Q: Do you use any editing programs or software?


A: Yes. Beyond taking advice from Word’s generic grammar checker, I’m currently using two programs to boost my writerly self-awareness.


The first is a program called Hemingway. I have a love/hate relationship with this program because it strikes me as pretty archaic. (Though, to be fair, I run version 2.0. Visiting their site now, I see they've released an update, which may be better.)


Hemingway is called Hemingway because of ol’ Ernie’s ability to keep his writing clean and staccato. The Hemingway program weighs your sentences in terms of readability, boiling each sentence down to either easy, advanced, and super-hard to read. It highlights these sentences accordingly, with yellow for mid-level and red for nobody is going to understand this. This gives you a visual representation of what your writing looks like, which I find quite useful. Do I always follow the suggestions given in Hemingway? Of course not. Good writing is a careful balance between clipped, simple sentences and the occasionally lengthy run-on. But it’s a great tool if you want to learn how to look at your writing from a highly analytical perspective.

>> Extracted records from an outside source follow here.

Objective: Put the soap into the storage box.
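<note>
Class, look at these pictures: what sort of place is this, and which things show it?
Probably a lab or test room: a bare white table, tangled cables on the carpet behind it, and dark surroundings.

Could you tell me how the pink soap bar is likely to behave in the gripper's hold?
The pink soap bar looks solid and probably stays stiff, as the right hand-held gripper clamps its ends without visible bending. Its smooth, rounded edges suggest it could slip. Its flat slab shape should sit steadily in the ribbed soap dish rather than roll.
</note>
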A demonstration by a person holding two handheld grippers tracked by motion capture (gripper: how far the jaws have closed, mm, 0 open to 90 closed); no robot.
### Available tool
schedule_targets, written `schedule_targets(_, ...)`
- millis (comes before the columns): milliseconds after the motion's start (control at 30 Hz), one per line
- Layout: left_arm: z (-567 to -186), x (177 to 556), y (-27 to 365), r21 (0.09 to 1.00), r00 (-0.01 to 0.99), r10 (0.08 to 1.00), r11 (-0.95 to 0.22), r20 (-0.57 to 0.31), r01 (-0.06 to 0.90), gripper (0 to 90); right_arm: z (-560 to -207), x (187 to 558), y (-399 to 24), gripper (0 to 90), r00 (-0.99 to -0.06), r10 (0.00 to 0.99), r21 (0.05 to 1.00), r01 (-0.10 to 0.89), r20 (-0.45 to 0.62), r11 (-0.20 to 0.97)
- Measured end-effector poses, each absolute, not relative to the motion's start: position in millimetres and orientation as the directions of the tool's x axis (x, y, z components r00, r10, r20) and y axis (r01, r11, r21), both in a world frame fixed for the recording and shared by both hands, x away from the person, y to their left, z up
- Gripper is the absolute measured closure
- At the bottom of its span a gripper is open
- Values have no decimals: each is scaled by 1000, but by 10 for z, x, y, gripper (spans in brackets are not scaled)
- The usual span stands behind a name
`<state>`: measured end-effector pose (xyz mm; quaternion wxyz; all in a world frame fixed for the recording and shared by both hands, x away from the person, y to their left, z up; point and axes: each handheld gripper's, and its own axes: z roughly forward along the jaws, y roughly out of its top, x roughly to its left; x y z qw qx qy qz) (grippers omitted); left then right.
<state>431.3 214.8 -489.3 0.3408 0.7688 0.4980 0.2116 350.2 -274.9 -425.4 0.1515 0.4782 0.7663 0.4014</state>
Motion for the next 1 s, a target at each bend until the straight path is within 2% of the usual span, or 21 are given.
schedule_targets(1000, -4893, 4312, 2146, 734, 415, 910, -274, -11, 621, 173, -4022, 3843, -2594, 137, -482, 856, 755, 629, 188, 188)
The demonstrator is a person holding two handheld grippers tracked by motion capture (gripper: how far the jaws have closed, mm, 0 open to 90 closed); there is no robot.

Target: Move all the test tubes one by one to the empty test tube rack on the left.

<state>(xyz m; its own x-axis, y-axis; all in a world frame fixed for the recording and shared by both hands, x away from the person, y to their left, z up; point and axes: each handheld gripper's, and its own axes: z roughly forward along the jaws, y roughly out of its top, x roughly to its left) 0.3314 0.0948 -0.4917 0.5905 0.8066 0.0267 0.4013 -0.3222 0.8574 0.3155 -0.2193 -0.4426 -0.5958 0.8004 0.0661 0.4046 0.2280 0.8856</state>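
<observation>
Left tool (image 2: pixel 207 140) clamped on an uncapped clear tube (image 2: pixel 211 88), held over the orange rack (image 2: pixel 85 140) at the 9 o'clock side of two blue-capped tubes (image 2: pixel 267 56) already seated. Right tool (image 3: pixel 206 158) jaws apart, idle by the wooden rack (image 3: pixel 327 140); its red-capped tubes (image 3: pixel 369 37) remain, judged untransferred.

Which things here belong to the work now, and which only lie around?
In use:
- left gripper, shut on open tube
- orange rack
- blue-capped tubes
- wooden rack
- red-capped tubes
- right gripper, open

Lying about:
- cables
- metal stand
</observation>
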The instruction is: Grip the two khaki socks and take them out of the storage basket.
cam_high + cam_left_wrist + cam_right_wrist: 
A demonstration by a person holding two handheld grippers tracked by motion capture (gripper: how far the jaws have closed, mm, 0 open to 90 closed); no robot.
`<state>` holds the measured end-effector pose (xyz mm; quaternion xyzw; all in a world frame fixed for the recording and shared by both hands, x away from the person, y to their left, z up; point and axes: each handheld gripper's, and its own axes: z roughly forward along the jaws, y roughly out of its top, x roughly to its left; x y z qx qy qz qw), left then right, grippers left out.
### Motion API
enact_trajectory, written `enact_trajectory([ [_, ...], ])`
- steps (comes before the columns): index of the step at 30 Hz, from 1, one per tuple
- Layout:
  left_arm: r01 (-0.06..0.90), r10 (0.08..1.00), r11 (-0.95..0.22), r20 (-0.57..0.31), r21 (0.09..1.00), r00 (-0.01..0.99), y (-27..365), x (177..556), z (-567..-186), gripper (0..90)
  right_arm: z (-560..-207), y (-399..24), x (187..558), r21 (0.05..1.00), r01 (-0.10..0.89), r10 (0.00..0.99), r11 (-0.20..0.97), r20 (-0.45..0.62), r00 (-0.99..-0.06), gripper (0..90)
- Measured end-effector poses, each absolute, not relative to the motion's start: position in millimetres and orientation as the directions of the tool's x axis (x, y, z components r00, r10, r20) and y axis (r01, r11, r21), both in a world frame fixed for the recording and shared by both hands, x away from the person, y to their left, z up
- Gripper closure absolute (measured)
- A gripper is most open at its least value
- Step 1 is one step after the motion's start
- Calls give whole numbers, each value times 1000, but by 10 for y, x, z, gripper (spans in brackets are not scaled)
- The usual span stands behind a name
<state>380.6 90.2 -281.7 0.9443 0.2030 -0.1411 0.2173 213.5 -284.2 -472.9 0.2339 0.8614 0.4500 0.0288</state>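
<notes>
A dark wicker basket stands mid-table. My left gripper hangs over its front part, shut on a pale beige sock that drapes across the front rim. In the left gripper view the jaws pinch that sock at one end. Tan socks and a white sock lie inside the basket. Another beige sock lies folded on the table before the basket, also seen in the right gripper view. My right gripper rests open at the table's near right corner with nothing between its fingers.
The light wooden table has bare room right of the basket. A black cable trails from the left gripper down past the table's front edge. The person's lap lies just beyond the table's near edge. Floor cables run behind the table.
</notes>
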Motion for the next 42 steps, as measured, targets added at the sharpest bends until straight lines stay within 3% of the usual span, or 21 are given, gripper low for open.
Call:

The second app I use is called Grammarly, which is like Word’s poky grammar checker on steroids. Do you know what an ‘unclear antecedent’ is? (Nope.) Can you find all of your repetitive words and weak adjectives? (Me neither.) Grammarly can run on both your home computer, your phone, and your web browser. This means you can have it check anything and everything you write, be it your crummy first draft or an important email. And yes, there’s even a Grammarly keyboard for texting. It takes a bit of getting used to, and it’s not as quick and easy as Swiftkey, but you cut down those annoying and sometimes embarrassing autocorrects by a good 90%. The bad thing about Grammarly? It’s a subscription if you want to run the full program with advanced corrections.


Personally, after doing some hardcore self-editing and running my manuscript through these two programs, I find that I see nearly every mistake and awkward sentence.


How does this technique compare with working to a living, breathing, professional Big 6 editor? My editor at Gallery was a g’damn pop culture encyclopedia. He breathed weird trivia. In Brother, I reference a Cure album with very specific cover art. During one of the drafts, my editor went off on a lengthy diatribe about the Cure’s discography and what art showed up when and in which country. It was, quite frankly, simultaneously impressive and insane. You aren’t going to get that sort of in-depth knowledge with these programs. You may, however, get them if you find yourself an audiophiliac beta reader.




So, there are my thoughts on editing, my thinking behind the process, and how I do it when I have to do it myself. This system works for me, but your results may vary. All that said, it’s helpful to remember that, as Stephen King once said, “Sometimes you have to go on when you don't feel like it, and sometimes you're doing good work when it feels like all you're managing is to shovel shit from a sitting position.”


Speaking of, if you’re looking for a book on craft, King’s On Writing: A Memoir of the Craft is indispensable. I cannot recommend it enough, especially to those who are doing this crazy writing thing on their own.